Given our current inclination for using a stack machine to interpret IR1, it would be straightforward to layer a byte-code interpreter on top of this.
Interpreter:
Instead of having no interpreter, or a more-or-less conventional interpreter, or byte-code interpreter, how about directly executing IR1?
We run through the IR1 passes, possibly skipping optional ones, until we get through environment analysis. Then we run a post-pass that annotates IR1 with information about where values are kept, i.e. the stack slot.

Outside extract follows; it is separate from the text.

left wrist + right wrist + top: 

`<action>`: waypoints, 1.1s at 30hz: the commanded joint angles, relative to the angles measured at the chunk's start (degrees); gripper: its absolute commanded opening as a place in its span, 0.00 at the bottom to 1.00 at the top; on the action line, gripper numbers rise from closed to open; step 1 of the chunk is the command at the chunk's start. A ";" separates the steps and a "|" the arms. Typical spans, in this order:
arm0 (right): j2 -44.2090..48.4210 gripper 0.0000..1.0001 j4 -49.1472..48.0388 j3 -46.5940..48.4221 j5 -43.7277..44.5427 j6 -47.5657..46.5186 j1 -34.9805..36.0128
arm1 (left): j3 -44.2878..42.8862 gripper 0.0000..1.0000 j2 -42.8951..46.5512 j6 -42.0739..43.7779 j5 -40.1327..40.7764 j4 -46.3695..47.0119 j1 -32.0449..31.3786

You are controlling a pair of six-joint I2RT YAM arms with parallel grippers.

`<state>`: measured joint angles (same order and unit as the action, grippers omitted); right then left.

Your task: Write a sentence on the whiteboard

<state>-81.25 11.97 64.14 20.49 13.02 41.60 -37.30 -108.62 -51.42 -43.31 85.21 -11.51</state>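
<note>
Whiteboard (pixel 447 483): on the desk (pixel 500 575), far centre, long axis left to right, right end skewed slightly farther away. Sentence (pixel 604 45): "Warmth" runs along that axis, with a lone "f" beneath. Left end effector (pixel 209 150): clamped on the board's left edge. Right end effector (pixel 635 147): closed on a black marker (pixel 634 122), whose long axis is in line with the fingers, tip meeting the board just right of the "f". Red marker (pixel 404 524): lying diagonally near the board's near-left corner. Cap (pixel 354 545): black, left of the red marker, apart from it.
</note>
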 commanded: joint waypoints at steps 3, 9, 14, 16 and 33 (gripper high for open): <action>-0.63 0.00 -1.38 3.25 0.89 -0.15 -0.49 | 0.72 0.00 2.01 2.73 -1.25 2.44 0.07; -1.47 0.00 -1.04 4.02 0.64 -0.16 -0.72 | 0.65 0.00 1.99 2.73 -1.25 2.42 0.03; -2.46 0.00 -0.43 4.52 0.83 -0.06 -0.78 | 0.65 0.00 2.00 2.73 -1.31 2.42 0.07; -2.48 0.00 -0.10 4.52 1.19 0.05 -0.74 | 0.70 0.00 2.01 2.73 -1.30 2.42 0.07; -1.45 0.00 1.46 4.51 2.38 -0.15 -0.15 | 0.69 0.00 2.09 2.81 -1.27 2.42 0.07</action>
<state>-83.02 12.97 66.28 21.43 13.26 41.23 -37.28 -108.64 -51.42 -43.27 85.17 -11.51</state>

We can lazily convert functions by having FUNCTION make an interpreted function object that holds the code (really a closure over the interpreter). The first time that we try to call the function, we do the conversion and processing. Also, we can easily keep track of which interpreted functions we have expanded macros in, so that macro redefinition automatically invalidates the old expansion, causing lazy reconversion.
Probably the interpreter will want to represent MVs by a recognizable structure that is always heap-allocated. This way, we can punt the stack issues involved in trying to spread MVs. So a continuation value can always be kept in a single cell.
The compiler can have some special frobs for making the interpreter efficient, such as a call operation that extracts arguments from the stack slots designated by a continuation list. Perhaps (values-mapcar fun . lists) <==> (values-list (mapcar fun . lists)) This would be used with MV-CALL.
This scheme seems to provide nearly all of the advantages of both the compiler and conventional interpretation. The only significant disadvantage with respect to a conventional interpreter is that there is the one-time overhead of conversion, but doing this lazily should make this quite acceptable.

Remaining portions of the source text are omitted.